== TASK TO CARRY OUT ==
Every line in the records below between the one holding "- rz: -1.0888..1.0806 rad" and the one holding "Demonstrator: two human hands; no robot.", inclusive, is to be set down exactly; all other lines are to be left out.

== DATA FOR PROCESSING ==
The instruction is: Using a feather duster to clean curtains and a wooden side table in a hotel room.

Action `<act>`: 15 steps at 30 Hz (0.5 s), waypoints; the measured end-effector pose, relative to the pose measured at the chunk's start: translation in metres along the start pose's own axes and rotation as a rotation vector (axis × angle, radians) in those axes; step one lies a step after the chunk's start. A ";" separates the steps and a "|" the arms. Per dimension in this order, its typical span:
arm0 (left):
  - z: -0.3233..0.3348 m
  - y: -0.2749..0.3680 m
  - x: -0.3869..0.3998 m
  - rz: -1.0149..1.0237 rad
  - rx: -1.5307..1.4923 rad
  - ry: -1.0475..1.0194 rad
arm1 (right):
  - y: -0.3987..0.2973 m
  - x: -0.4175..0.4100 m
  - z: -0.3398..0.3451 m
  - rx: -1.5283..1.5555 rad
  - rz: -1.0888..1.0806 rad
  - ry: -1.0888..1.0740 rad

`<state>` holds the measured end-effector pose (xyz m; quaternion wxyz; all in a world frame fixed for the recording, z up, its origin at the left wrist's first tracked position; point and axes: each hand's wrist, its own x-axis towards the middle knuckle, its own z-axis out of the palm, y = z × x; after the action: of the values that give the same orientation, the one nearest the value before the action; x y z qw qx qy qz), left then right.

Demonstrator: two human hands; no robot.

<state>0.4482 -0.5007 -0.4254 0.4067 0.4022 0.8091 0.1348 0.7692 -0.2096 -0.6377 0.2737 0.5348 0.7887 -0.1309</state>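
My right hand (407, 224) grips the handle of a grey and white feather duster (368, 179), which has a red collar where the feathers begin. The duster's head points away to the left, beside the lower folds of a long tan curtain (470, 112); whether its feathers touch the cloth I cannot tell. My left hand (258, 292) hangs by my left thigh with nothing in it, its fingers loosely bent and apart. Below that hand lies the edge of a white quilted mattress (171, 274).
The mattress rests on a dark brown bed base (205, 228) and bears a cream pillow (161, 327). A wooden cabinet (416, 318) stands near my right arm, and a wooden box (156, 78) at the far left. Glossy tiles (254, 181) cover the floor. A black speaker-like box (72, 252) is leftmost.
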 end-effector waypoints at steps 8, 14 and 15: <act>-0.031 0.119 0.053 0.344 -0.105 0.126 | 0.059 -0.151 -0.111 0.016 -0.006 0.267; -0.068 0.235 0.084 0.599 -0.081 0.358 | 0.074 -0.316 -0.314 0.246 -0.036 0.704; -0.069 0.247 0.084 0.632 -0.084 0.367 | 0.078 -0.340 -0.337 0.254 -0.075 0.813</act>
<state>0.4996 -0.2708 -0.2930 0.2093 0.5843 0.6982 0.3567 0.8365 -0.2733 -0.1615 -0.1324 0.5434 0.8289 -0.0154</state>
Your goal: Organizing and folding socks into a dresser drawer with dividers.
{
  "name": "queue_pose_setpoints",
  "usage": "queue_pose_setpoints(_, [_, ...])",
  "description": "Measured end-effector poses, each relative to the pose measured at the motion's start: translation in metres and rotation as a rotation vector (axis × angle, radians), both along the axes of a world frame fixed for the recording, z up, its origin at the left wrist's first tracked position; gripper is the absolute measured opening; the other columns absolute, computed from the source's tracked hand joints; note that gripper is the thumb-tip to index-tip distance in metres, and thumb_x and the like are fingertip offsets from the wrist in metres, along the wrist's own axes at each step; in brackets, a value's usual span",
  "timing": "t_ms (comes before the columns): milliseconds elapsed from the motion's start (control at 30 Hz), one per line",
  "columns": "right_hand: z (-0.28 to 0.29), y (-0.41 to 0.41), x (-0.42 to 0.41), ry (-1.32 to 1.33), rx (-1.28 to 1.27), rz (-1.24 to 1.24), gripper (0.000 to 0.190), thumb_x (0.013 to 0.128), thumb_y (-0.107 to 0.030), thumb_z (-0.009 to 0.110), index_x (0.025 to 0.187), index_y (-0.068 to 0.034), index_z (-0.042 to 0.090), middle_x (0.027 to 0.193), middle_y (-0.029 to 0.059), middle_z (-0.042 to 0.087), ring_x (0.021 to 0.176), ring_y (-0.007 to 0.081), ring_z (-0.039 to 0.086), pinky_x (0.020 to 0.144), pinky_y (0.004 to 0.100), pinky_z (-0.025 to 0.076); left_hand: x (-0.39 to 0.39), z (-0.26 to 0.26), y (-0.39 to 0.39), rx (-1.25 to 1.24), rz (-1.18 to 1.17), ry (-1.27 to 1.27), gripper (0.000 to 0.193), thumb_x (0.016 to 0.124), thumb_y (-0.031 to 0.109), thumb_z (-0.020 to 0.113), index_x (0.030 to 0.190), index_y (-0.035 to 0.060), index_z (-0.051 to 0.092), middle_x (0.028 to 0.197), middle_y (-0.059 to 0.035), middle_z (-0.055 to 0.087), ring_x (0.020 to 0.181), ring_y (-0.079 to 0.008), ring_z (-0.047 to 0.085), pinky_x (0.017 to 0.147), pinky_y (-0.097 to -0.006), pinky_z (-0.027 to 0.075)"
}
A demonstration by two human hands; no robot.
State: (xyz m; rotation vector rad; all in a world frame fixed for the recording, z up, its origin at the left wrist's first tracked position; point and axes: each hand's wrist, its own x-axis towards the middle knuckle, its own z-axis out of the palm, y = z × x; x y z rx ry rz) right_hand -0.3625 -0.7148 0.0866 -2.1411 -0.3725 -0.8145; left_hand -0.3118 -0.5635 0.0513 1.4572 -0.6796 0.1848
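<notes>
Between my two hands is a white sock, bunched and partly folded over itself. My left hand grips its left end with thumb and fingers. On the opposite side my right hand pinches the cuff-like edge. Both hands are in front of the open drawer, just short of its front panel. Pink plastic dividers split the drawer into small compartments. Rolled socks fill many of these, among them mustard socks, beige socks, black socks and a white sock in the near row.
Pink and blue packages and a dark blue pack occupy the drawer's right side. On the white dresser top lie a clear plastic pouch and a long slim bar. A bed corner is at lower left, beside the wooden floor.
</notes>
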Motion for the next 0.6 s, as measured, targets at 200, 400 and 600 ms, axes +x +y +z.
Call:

== TASK OUTPUT ==
  - rz: -1.0888..1.0806 rad
  - ry: -1.0888..1.0740 rad

`<state>` holds the measured end-effector pose (xyz m; quaternion wxyz; all in a world frame fixed for the recording, z up, its origin at the left wrist's first tracked position; point and axes: each hand's wrist, its own x-axis towards the middle knuckle, its own z-axis out of the palm, y = z × x; after the action: of the values that give the same orientation, the one nearest the value before the action; x y z qw qx qy qz), left then right.

Demonstrator: two human hands; no robot.

This exercise is finished.